Message ID | 20180823130732.9489-4-richard.weiyang@gmail.com (mailing list archive) |
---|---|
State | New, archived |
Headers | show |
Series | trivial code refine for sparsemem | expand |
On Thu 23-08-18 21:07:32, Wei Yang wrote: > And it is known, __highest_present_section_nr is a more strict boundary > than NR_MEM_SECTIONS. > > This patch uses a __highest_present_section_nr to check a valid pfn. But why is this an improvement? Sure when you loop over all sections than __highest_present_section_nr makes a lot of sense. But all the updated function perform a trivial comparision. > Signed-off-by: Wei Yang <richard.weiyang@gmail.com> > --- > include/linux/mmzone.h | 4 ++-- > mm/sparse.c | 1 + > 2 files changed, 3 insertions(+), 2 deletions(-) > > diff --git a/include/linux/mmzone.h b/include/linux/mmzone.h > index 33086f86d1a7..5138efde11ae 100644 > --- a/include/linux/mmzone.h > +++ b/include/linux/mmzone.h > @@ -1237,7 +1237,7 @@ extern int __highest_present_section_nr; > #ifndef CONFIG_HAVE_ARCH_PFN_VALID > static inline int pfn_valid(unsigned long pfn) > { > - if (pfn_to_section_nr(pfn) >= NR_MEM_SECTIONS) > + if (pfn_to_section_nr(pfn) > __highest_present_section_nr) > return 0; > return valid_section(__nr_to_section(pfn_to_section_nr(pfn))); > } > @@ -1245,7 +1245,7 @@ static inline int pfn_valid(unsigned long pfn) > > static inline int pfn_present(unsigned long pfn) > { > - if (pfn_to_section_nr(pfn) >= NR_MEM_SECTIONS) > + if (pfn_to_section_nr(pfn) > __highest_present_section_nr) > return 0; > return present_section(__nr_to_section(pfn_to_section_nr(pfn))); > } > diff --git a/mm/sparse.c b/mm/sparse.c > index 90bab7f03757..a9c55c8da11f 100644 > --- a/mm/sparse.c > +++ b/mm/sparse.c > @@ -174,6 +174,7 @@ void __meminit mminit_validate_memmodel_limits(unsigned long *start_pfn, > * those loops early. > */ > int __highest_present_section_nr; > +EXPORT_SYMBOL(__highest_present_section_nr); > static void section_mark_present(struct mem_section *ms) > { > int section_nr = __section_nr(ms); > -- > 2.15.1 >
On Thu, Aug 23, 2018 at 03:25:26PM +0200, Michal Hocko wrote: > On Thu 23-08-18 21:07:32, Wei Yang wrote: > > And it is known, __highest_present_section_nr is a more strict boundary > > than NR_MEM_SECTIONS. > > > > This patch uses a __highest_present_section_nr to check a valid pfn. > > But why is this an improvement? Sure when you loop over all sections > than __highest_present_section_nr makes a lot of sense. But all the > updated function perform a trivial comparision. I think it makes some sense. NR_MEM_SECTIONS can be a big number, but we might not be using all sections, so __highest_present_section_nr ends up being a much lower value. I think that we want to compare the pfn's section_nr with our current limit of present sections. Sections over that do not really exist for us, so it is no use to look for them in __nr_to_section/valid_section. It might not be a big improvement, but I think that given the nature of pfn_valid/pfn_present, comparing to __highest_present_section_nr suits better.
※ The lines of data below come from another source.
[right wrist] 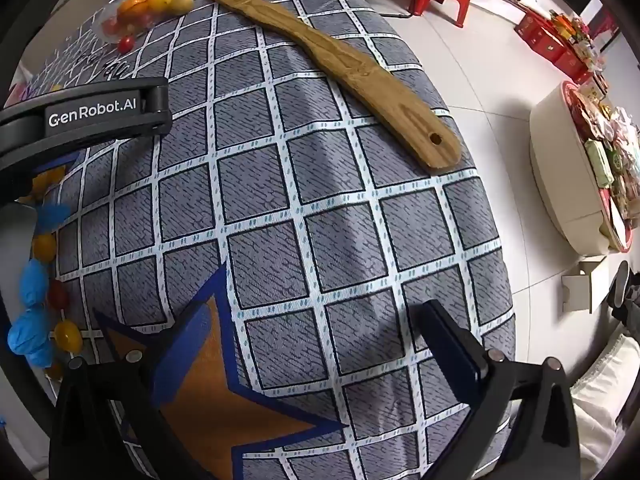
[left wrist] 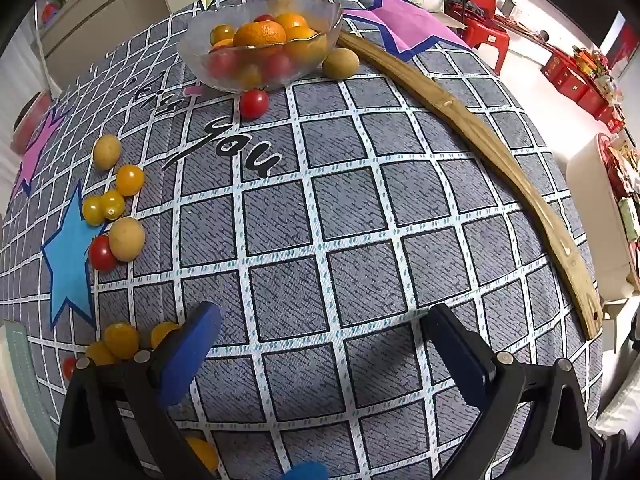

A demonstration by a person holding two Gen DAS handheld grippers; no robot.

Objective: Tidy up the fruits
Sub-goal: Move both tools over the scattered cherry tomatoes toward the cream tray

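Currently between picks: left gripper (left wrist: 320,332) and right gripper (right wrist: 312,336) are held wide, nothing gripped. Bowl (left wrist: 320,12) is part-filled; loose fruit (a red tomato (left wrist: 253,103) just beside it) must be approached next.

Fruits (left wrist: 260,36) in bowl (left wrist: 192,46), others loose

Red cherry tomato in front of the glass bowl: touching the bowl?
Cannot tell. In the left wrist view the red cherry tomato sits right at the glass bowl base; no clear gap or contact.
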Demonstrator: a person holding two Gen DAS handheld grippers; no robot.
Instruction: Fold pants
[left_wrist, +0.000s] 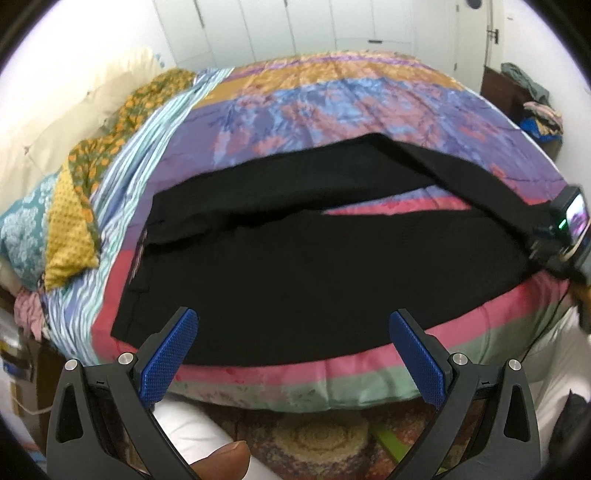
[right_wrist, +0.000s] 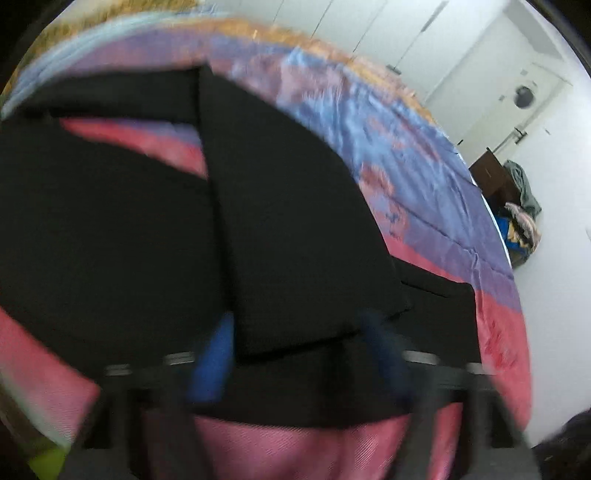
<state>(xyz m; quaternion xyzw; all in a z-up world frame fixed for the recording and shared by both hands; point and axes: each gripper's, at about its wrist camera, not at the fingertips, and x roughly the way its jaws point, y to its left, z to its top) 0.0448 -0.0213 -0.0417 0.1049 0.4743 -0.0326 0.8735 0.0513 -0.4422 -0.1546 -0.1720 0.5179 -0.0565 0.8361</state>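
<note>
Black pants (left_wrist: 295, 266) lie spread on the colourful bedspread (left_wrist: 332, 103), waistband at the left, legs running right. The far leg (left_wrist: 461, 173) is lifted and stretches to the right gripper's body (left_wrist: 569, 229) at the right edge. My left gripper (left_wrist: 293, 332) is open and empty, just above the pants' near edge. In the blurred right wrist view, the right gripper (right_wrist: 299, 332) has its blue fingers (right_wrist: 214, 354) apart around the hem of the leg (right_wrist: 295, 240); I cannot tell whether they pinch it.
Patterned pillows and cloths (left_wrist: 77, 192) lie at the bed's left side. A dark cabinet with piled clothes (left_wrist: 532, 96) stands at the far right. White wardrobe doors (left_wrist: 295, 26) are behind the bed. A patterned rug (left_wrist: 321, 439) lies below.
</note>
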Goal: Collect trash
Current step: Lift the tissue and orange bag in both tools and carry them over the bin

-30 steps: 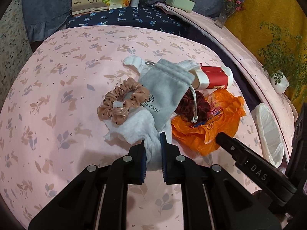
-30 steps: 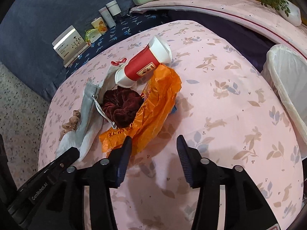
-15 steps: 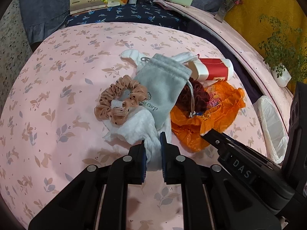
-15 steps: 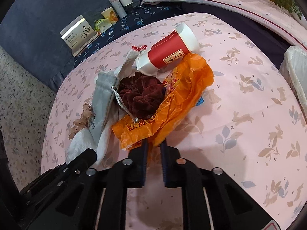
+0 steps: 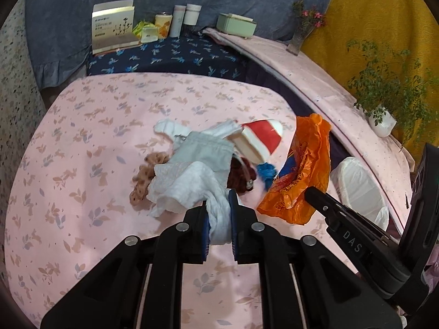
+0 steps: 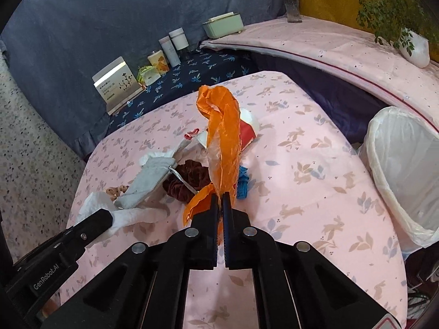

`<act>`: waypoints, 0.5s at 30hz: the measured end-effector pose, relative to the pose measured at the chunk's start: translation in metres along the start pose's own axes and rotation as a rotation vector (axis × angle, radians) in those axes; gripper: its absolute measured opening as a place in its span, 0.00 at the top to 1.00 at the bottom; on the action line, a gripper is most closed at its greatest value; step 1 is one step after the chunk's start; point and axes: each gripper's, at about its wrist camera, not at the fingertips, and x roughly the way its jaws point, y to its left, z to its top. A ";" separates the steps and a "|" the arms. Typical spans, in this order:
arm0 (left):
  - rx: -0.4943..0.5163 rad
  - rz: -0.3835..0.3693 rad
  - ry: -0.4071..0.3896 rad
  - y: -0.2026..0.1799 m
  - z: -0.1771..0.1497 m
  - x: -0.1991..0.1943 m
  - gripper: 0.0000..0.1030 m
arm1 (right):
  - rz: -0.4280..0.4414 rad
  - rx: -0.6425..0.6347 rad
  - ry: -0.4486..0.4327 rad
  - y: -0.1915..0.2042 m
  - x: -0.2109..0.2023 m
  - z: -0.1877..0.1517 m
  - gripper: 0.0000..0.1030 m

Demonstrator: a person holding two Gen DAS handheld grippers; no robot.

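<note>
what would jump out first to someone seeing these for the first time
The orange plastic bag, pinched in the right gripper and lifted above the pink rabbit-print tablecloth. Next, the white tissue clamped in the left gripper, and the white-lined trash bin at the table's right edge.

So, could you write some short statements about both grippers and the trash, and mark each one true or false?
1. The right gripper is shut on the orange bag. True.
2. The left gripper is open and holds nothing. False: it is shut on the white tissue.
3. The bin has a white liner. True.
4. The red cup stands upright. False: it lies on its side.
5. The orange bag is already inside the bin. False: it hangs above the pink cloth, in the right gripper.
</note>
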 end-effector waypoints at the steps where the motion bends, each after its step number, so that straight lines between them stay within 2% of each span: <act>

On Thu 23-08-18 16:00:53, Oscar Salvador wrote: > On Thu, Aug 23, 2018 at 03:25:26PM +0200, Michal Hocko wrote: > > On Thu 23-08-18 21:07:32, Wei Yang wrote: > > > And it is known, __highest_present_section_nr is a more strict boundary > > > than NR_MEM_SECTIONS. > > > > > > This patch uses a __highest_present_section_nr to check a valid pfn. > > > > But why is this an improvement? Sure when you loop over all sections > > than __highest_present_section_nr makes a lot of sense. But all the > > updated function perform a trivial comparision. > > I think it makes some sense. > NR_MEM_SECTIONS can be a big number, but we might not be using > all sections, so __highest_present_section_nr ends up being a much lower > value. And how exactly does it help to check for the smaller vs. a larger number? Both are O(1) operations AFAICS. __highest_present_section_nr makes perfect sense when we iterate over all sections or similar operations where it smaller number of iterations really makes sense. I am not saying the patch is wrong but I just do not see this being an improvement. You have to export an internal symbol to achieve something that is hardly an optimization.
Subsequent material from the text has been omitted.